En una de las primeras escenas que pueblan esta bella incursión en el parque nacional de Doñana, un anciano escucha el Preludio a la siesta de un fauno, de Claude Debussy, una pieza que parece salir del televisor al que atiende mientras cena.
Parece un mero accidente, pero todo lo que viene en el filme a continuación está de algún modo prefigurado por la presencia del compositor francés: la obra sinfónica más importante de Debussy fue, precisamente, La Mer, una sinfonía en tres movimientos que intentaba describir, con música, el rumor mismo de las olas, y El mar nos mira de lejos va a intentar construir su propio poema sinfónico sobre el mar a través de sus posibilidades como fuente de sonido.
La variedad del espectro sonoro producida por el mar viene a convertirse en protagonista: el mar en calma, el mar agitado, el mar tocado por la mano del hombre, el mar en la lejanía… Un sonido que va a estar siempre presente, incluso cuando éste quede invadido por los sonidos de alrededor: los diálogos de las personas, un carruaje que atraviesa la pantalla, una barca, una guitarra, una canción que suena frente a la orilla… Pero el mar no calla, allá a lo lejos.

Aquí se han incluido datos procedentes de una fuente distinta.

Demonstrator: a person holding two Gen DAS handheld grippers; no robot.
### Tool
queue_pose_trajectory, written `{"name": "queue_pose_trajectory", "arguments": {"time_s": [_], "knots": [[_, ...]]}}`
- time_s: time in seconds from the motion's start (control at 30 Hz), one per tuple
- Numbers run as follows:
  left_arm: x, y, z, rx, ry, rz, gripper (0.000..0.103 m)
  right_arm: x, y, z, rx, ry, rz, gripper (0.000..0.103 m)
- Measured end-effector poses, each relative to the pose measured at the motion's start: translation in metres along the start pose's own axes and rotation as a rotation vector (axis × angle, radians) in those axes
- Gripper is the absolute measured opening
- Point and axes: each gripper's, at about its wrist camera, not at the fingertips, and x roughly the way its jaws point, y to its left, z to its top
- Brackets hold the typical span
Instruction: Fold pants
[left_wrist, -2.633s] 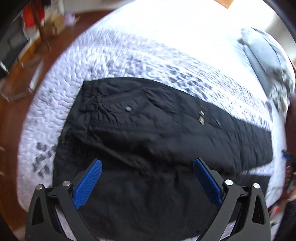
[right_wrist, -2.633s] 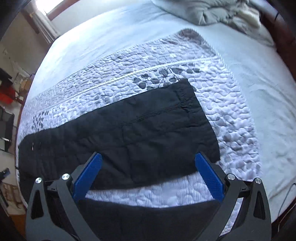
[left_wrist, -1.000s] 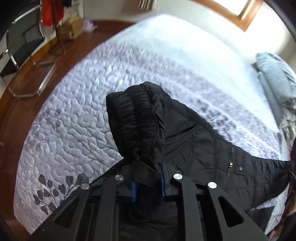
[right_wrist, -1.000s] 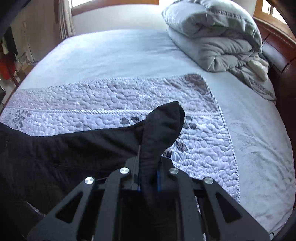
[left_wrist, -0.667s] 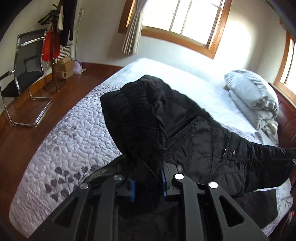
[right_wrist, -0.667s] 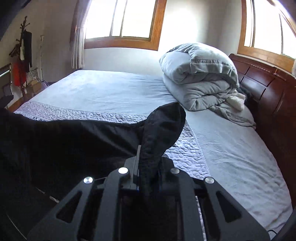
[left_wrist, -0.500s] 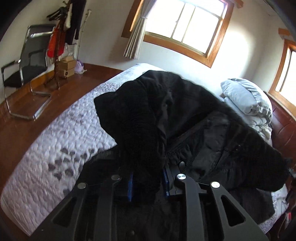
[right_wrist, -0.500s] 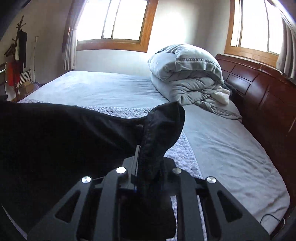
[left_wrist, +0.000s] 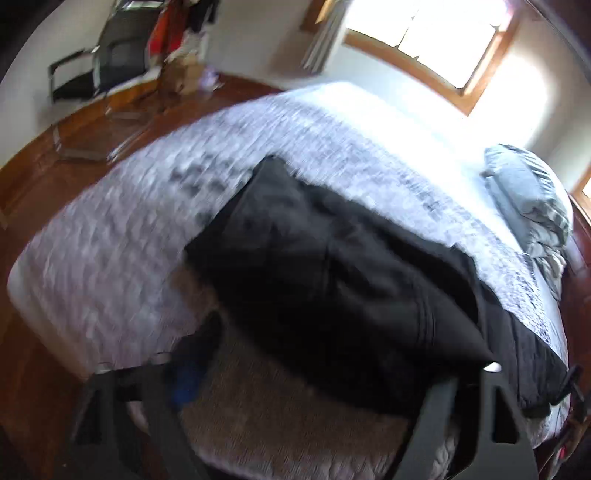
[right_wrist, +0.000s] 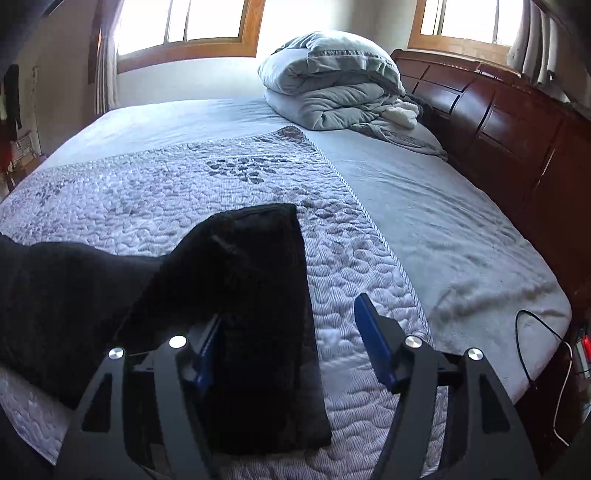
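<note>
The black pants (left_wrist: 332, 280) lie on the quilted bedspread (left_wrist: 110, 258), one leg laid over the other. The left wrist view is blurred. My left gripper (left_wrist: 314, 376) is open just above the waist end; its right fingertip is hidden by the cloth. In the right wrist view the leg end of the pants (right_wrist: 255, 295) lies flat on the bedspread (right_wrist: 351, 266). My right gripper (right_wrist: 291, 347) is open over the hem, its left pad (right_wrist: 208, 350) against the cloth and its right pad (right_wrist: 373, 347) over bare quilt.
A folded grey duvet (right_wrist: 332, 85) sits at the head of the bed by the dark wooden headboard (right_wrist: 517, 140). A chair (left_wrist: 110, 66) and boxes stand on the wooden floor (left_wrist: 33, 173) to the left. Cables (right_wrist: 546, 354) hang at the bed's right edge.
Both grippers held the pants raised and pinched; now both have opened and the pants lie folded lengthwise on the bed. The left camera is still moving.
</note>
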Motion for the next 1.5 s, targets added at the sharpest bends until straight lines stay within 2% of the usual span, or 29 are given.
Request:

Visto de ese modo, las imágenes vienen a convertirse en un instrumento que sirve para ilustrar de dónde proviene esa fuente de sonido, qué lo provoca. Aquellas imágenes no son nunca planas, nunca desprovistas de intención. Sobra decir que una de esas intenciones subyacentes, casi en cada plano, es el peligro de la intervención del hombre sobre el terreno: se diría que cualquier participación del ser humano en el parque, aún siendo desde el respeto, es nociva para aquel lugar, como si el propio concepto de «atrapar» a la naturaleza, darle cerco, hacerla habitable, restringir sus dominios y preservar su continuidad fuese una quimera absurda que se encarga de echar por tierra el paso del tiempo.

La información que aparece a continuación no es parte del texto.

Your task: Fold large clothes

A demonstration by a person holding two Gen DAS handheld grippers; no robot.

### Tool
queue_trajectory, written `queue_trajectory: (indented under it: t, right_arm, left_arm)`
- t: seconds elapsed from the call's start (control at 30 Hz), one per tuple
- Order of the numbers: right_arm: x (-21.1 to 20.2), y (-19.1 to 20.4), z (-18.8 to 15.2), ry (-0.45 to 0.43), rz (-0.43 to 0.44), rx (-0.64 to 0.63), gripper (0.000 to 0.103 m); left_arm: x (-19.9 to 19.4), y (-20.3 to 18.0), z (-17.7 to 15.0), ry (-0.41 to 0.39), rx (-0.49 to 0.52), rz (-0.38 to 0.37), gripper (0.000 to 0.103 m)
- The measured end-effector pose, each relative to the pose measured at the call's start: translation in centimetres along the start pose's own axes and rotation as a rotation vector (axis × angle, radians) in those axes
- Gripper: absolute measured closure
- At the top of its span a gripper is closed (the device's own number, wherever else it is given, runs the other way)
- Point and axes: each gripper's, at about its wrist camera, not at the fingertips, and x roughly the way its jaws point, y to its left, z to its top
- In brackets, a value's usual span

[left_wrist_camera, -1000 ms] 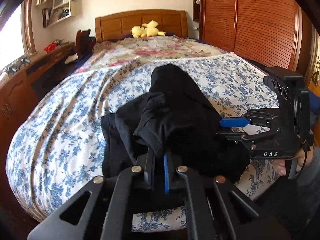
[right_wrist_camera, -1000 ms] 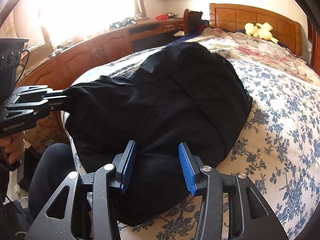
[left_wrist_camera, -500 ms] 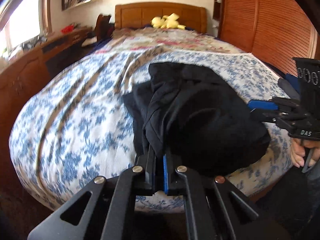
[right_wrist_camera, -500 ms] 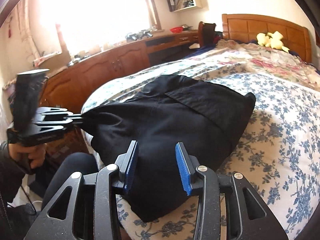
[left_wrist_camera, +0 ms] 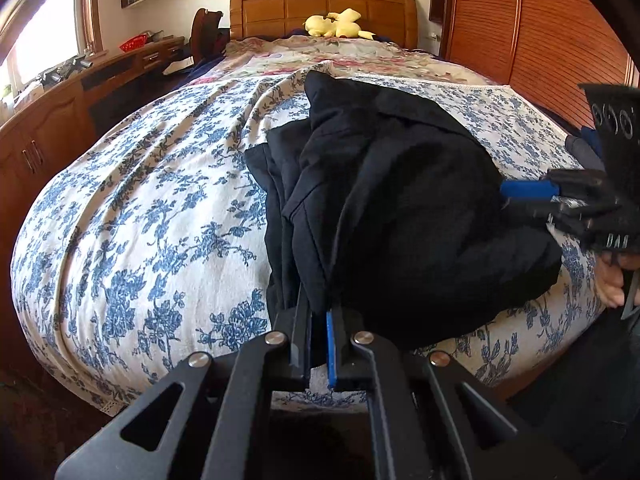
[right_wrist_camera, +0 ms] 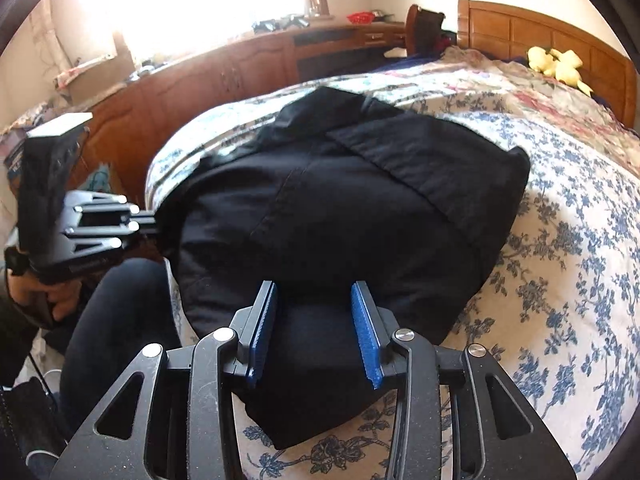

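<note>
Lowered since a second ago: black garment point(left_wrist_camera: 400, 200) onto bed point(left_wrist_camera: 140, 220) foot edge | my left hand-held gripper point(left_wrist_camera: 318, 336) clamped on its hem | right hand-held gripper point(right_wrist_camera: 314, 332) parted, astride cloth | folding partly done, bundle untidy

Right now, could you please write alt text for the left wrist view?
The left hand-held gripper is shut on a black garment lying bunched on a blue floral bedspread. A yellow plush toy sits by the headboard.
</note>
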Motion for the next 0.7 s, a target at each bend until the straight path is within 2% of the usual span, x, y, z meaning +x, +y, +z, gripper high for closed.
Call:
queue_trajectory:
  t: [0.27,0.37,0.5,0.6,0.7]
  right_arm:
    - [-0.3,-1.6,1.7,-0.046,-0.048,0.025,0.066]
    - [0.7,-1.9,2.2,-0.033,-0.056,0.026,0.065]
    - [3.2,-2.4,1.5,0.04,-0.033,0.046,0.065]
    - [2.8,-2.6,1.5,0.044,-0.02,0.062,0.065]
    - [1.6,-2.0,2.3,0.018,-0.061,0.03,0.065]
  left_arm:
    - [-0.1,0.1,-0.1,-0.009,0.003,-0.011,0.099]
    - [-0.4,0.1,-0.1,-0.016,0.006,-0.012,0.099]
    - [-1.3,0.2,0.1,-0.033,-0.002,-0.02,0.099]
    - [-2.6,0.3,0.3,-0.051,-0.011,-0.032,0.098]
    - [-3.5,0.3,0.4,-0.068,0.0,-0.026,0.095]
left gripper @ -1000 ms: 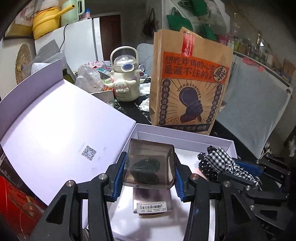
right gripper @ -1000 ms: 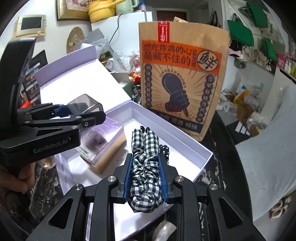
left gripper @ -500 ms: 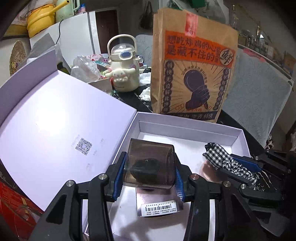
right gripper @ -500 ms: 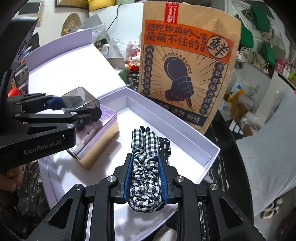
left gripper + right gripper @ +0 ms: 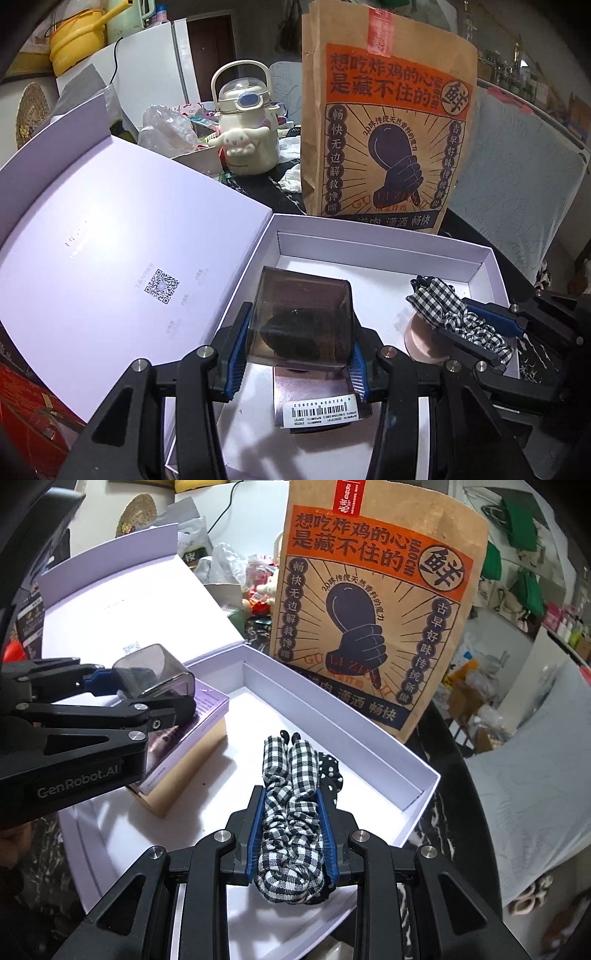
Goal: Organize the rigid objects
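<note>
the left gripper (image 5: 299, 345) had its fingers clenched on a smoky translucent plastic case (image 5: 301, 323), directly above a small lilac-topped carton (image 5: 192, 734) in the open white cardboard box (image 5: 373, 247). the right gripper (image 5: 291, 834) squeezed a black-and-white gingham fabric scrunchie (image 5: 290, 812), long axis along the fingers, over the box's right half.

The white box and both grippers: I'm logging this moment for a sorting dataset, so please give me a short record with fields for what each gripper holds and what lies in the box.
left gripper: shut on the smoky clear case, held above the box
right gripper: shut on the checked fabric scrunchie, over the box
white box: open, lid folded back to the left
inside the box: lilac carton with barcode, under the left gripper
behind the box: upright brown paper bag
</note>
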Available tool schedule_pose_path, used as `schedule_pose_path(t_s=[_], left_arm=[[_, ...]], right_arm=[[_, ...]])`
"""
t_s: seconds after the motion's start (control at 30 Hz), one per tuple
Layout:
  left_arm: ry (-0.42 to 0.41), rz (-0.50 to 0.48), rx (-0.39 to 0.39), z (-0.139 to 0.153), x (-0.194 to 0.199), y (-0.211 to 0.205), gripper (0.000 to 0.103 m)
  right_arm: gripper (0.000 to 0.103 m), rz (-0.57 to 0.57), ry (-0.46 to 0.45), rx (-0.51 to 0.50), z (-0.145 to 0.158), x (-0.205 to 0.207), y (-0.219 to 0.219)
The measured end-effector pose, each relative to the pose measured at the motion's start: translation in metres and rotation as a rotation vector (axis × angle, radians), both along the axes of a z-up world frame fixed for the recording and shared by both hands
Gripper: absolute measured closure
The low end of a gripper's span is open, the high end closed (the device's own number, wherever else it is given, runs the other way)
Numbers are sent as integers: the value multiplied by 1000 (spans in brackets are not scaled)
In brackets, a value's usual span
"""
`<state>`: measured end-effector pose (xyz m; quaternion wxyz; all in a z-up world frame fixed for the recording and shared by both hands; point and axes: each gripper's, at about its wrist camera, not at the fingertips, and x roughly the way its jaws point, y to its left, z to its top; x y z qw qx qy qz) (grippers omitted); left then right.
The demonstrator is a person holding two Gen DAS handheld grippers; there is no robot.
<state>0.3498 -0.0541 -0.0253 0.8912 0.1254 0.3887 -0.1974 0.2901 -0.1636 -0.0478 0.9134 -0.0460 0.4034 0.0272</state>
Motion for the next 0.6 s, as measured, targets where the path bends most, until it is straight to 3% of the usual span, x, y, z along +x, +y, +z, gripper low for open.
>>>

Allí está, en el corazón de la película, un plano revelador que parece partir de la simple belleza del detalle natural pero que atesora un discurso capaz de ir más allá: los granos de arena que se mueven en una sinuosa danza sobre la cima de una duna prefiguran lo inexorable, un paso del tiempo que revela la diminuta dimensión de la presencia del hombre.

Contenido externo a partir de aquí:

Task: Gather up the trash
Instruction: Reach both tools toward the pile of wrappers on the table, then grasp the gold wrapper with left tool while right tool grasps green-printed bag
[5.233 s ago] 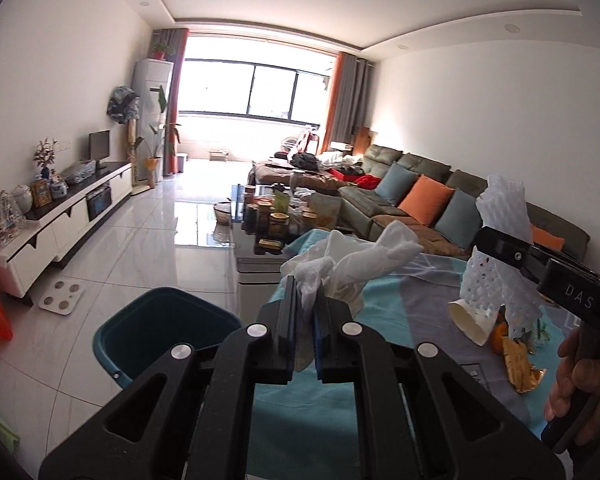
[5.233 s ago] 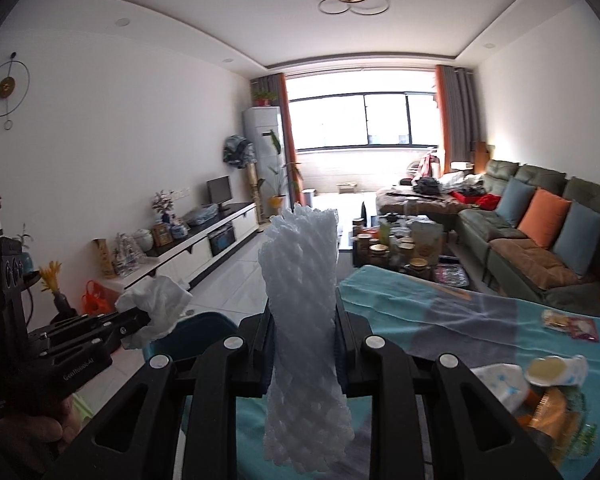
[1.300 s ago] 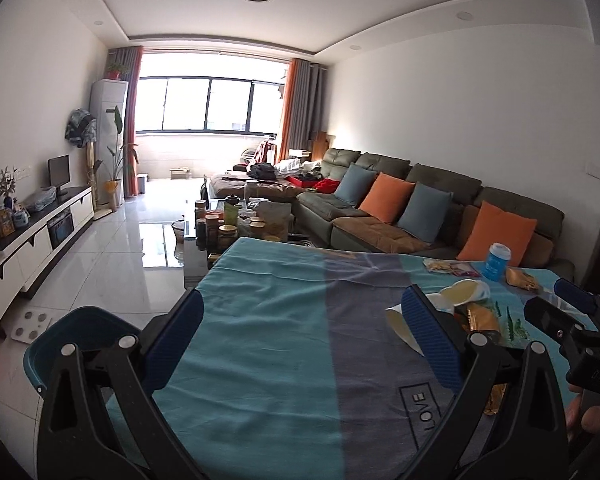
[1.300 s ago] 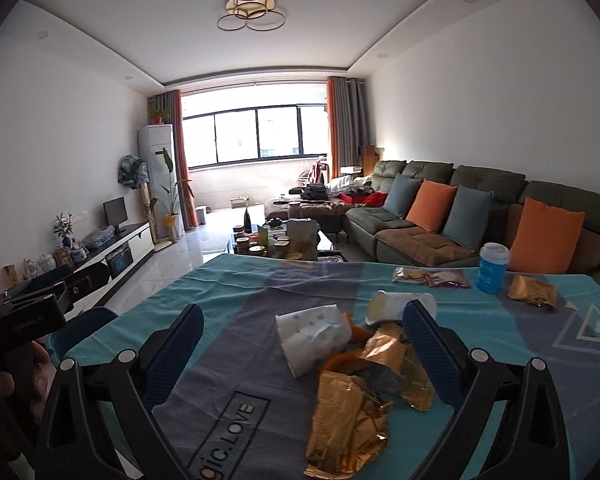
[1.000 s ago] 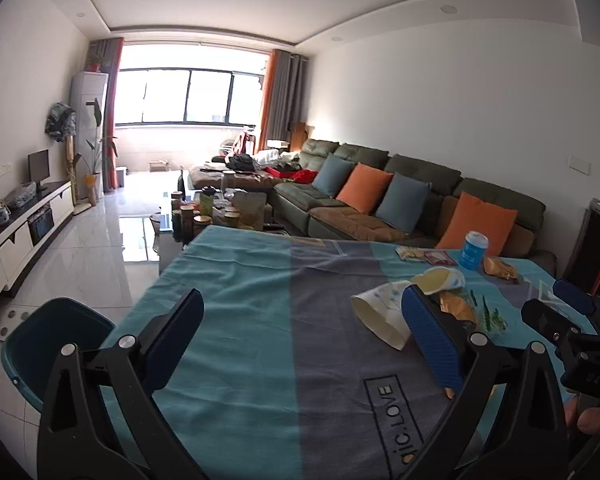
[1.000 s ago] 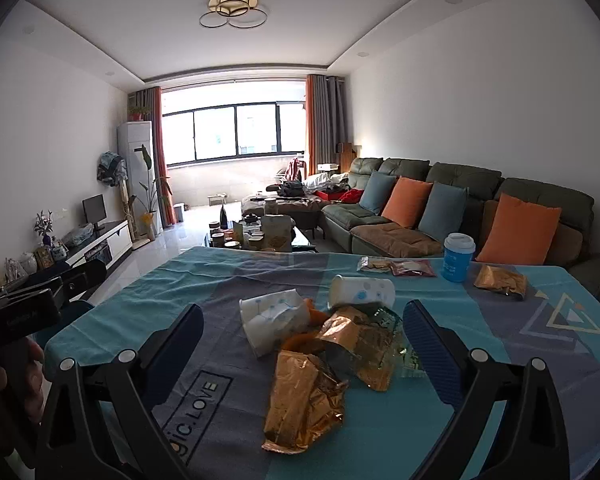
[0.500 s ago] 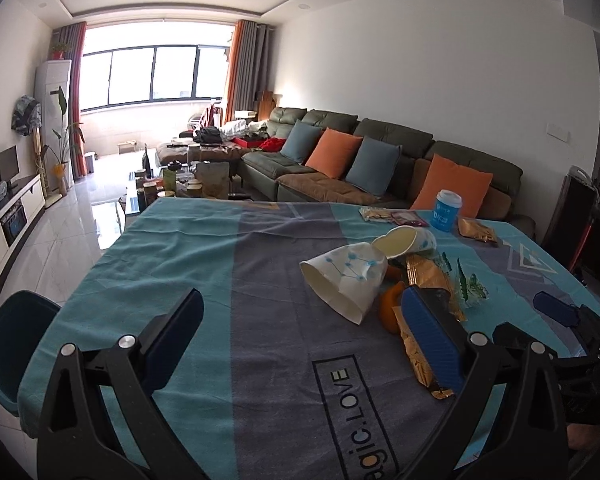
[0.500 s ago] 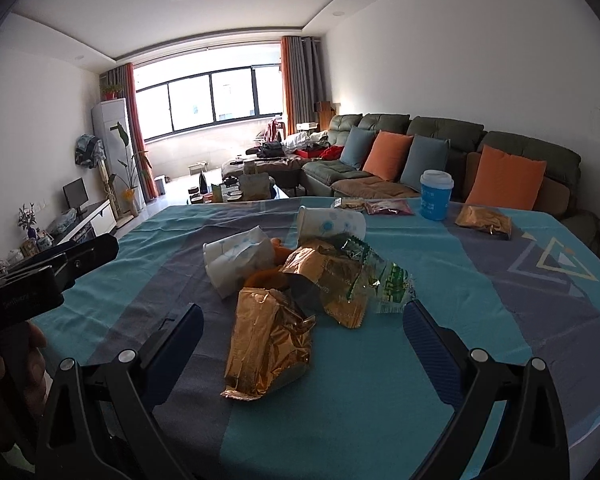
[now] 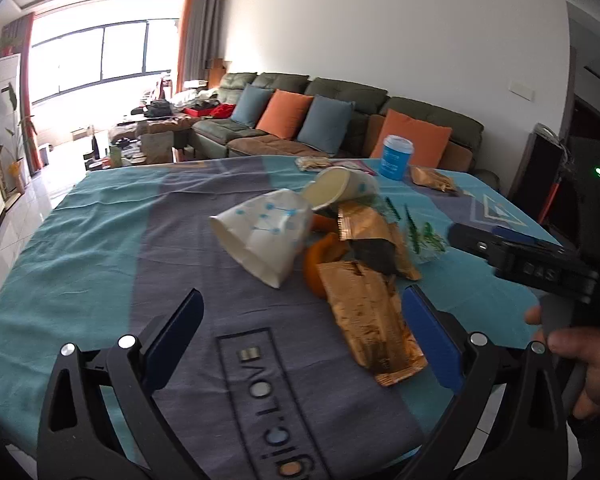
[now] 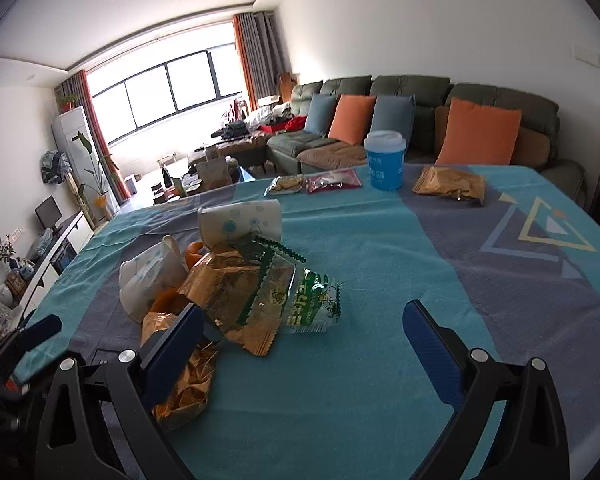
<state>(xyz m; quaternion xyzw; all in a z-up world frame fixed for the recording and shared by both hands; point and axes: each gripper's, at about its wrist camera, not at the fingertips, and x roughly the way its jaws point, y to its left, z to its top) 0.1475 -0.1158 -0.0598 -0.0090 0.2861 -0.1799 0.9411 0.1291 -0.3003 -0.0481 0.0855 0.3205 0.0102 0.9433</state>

Por eso se trata de una película que, quizás sin quererlo, termina por defender una no participación, cuando toda intervención también acaba siendo una invasión. La prueba se encuentra en ese momento donde el relato se detiene, por un momento, en un pequeño vecindario junto a la playa: un lugar que nada tiene que ver con el paisaje de Doñana, otro mundo, muros de cemento que impiden vislumbrar el mar aún cuando está tan cerca. Ya sólo se escucha de fondo, quizás por eso El mar nos mira de lejos sea un poema sonoro y no una mera colección de imágenes de postal. Una obra salida del universo de la imagen que, curiosamente, nos recuerda que seguimos entendiendo el mundo a través del oído.